J.B. Duke sought the finest craftsmen to make statuary for his estate. Duke commissioned bronze, marble and stone reproductions in the first decade of the 20th century, mostly from French and Italian firms that specialized in casting Classical and Renaissance-style reproductions for museums and private collectors.
Of the hundred or more pieces of sculpture thought to have adorned the estate at its prime, approximately 35 are still placed throughout the estate today, and a number of these have been relocated within the ruins of the former Hay Barn.

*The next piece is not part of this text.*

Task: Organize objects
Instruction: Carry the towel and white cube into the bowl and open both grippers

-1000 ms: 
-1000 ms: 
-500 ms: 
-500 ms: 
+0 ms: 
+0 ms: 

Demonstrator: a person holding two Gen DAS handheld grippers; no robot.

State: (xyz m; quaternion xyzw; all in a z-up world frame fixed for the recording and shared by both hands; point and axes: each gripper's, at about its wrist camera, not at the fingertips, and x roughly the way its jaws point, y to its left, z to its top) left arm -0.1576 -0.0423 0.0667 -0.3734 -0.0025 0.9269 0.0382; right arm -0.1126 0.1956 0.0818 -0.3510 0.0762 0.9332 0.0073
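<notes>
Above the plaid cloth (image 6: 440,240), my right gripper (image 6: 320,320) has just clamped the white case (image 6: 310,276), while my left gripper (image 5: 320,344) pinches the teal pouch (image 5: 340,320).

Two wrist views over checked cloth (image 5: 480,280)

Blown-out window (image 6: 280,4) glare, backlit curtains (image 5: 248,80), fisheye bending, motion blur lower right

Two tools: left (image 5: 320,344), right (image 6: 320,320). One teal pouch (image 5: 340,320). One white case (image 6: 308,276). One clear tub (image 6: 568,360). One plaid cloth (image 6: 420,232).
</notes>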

Three examples of existing and former statuary at Duke Farms include:
Sabatino de Angelis & Fils, Naples, Italy, cast the reproduction of the Farnese Bull in 1907 for J.B. Duke. The original sculpture dates to antiquity, and is based on Greek mythology. It presents the story of Dirce being tied to a bull by the sons of Antiope. Restored by Michelangelo after being found in the Baths of Caracalla, the original was formerly in the Farnese Palace, hence its name.
The Eagle Gate
The bronze eagles that flank the main entrance at Duke Farms were cast around 1902 at Fonderie d’Art du Val, d’Osne, a Parisian foundry. The eagles were recently returned to their original position on the stone posts of the Eagle Gate, which was located at the south end of the estate off Duke’s Parkway West after having been moved to the former main gate along Route 206 and Duke’s Parkway East around 1960.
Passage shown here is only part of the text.